We need to count how many 4-directional walks go from the start to the end while visiting every non-obstacle square exactly once.
A move can go:
up, down, left, rightDiagonal moves are not allowed.
The grid has at most 20 cells total, so exhaustive search with backtracking is acceptable. The official statement requires walking over every non-obstacle square exactly once.
Input and Output
| Item | Meaning |
|---|---|
| Input | A 2D integer grid |
| Output | Number of valid paths |
| Start | Cell with value 1 |
| End | Cell with value 2 |
| Walkable cells | Cells with values 0, 1, and 2 |
| Blocked cells | Cells with value -1 |
Function shape:
def uniquePathsIII(grid: list[list[int]]) -> int:
...Examples
Example 1:
grid = [
[1, 0, 0, 0],
[0, 0, 0, 0],
[0, 0, 2, -1],
]There are 4 valid paths.
Answer:
4Example 2:
grid = [
[1, 0, 0, 0],
[0, 0, 0, 0],
[0, 0, 0, 2],
]There are 2 valid paths.
Answer:
2Example 3:
grid = [
[0, 1],
[2, 0],
]There is no path that starts at 1, ends at 2, and visits every non-obstacle square exactly once.
Answer:
0First Thought: Try All Paths
This problem asks us to count all valid walks.
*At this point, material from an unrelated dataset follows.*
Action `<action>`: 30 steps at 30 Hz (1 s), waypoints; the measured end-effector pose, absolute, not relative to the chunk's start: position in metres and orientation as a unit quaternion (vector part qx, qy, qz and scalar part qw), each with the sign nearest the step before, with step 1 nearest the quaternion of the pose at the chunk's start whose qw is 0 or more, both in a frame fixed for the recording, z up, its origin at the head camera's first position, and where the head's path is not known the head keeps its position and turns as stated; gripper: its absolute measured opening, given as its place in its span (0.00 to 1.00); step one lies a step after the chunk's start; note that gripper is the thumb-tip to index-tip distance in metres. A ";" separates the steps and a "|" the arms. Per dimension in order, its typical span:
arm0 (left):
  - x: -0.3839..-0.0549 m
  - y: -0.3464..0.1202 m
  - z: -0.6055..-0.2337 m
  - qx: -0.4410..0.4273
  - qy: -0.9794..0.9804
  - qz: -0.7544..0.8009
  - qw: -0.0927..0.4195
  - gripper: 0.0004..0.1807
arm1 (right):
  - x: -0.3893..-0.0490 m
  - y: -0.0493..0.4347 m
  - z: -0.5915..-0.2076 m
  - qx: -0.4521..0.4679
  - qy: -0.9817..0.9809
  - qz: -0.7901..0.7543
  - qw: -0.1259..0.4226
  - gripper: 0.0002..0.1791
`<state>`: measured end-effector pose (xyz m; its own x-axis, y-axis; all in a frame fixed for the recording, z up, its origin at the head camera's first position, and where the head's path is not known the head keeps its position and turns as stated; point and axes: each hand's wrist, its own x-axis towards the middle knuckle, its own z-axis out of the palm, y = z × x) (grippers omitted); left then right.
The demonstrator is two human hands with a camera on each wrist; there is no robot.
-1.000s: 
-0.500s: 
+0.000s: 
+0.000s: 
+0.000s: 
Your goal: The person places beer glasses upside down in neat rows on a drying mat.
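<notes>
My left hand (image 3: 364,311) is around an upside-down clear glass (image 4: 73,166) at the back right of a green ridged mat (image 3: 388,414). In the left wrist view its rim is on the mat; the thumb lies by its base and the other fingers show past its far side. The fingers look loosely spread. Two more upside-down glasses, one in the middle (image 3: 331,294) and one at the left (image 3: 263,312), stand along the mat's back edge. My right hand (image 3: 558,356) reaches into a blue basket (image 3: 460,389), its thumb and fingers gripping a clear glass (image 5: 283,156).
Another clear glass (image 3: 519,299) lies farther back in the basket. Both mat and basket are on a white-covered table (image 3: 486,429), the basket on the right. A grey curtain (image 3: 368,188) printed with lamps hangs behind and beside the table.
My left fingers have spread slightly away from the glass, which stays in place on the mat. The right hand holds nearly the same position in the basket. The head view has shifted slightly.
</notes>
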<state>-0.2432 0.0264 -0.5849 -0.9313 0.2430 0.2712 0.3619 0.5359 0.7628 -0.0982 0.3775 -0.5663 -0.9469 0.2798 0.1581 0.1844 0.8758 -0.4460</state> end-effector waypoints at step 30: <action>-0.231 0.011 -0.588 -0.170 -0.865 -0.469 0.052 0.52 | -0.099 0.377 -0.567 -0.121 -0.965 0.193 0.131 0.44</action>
The path can move in four directions, and we must avoid revisiting cells.
That means a normal dynamic programming solution for Unique Paths does not fit here. In the earlier Unique Paths problems, movement is restricted to right and down. Here, we can move in all four directions, so the same cell can be reached from many different histories.
The natural method is backtracking:
- Start from the starting cell.
- Mark the current cell as visited.
- Try all four neighboring cells.
- Continue only if the neighbor is inside the grid and not blocked or visited.
- When reaching the ending cell, count the path only if every walkable cell has been visited.
- Undo the visit mark before returning.
Key Insight
The hard part is knowing whether a path that reaches the ending square is complete.
Reaching the end is not enough.
We must also have visited every non-obstacle square exactly once.
So before DFS starts, count all walkable cells:
walkable = number of cells whose value is not -1Then during DFS, track how many walkable cells remain to be visited.
When we enter a cell, we use one walkable cell:
remaining -= 1When we reach the ending cell, the path is valid only if:
remaining == 0This means the current path has visited all walkable cells exactly once.
Algorithm
First scan the grid.
During this scan:
- Find the starting cell.
- Count all cells that are not obstacles.
Then run DFS from the start.
The DFS state is:
dfs(row, col, remaining)where remaining is the number of walkable cells not yet consumed before entering (row, col).
Inside DFS:
- If the position is outside the grid, return.
- If the cell is an obstacle or already visited, return.
- Consume this cell by subtracting
1fromremaining. - If this cell is the ending cell, return
1only whenremaining == 0. - Mark the current cell as visited.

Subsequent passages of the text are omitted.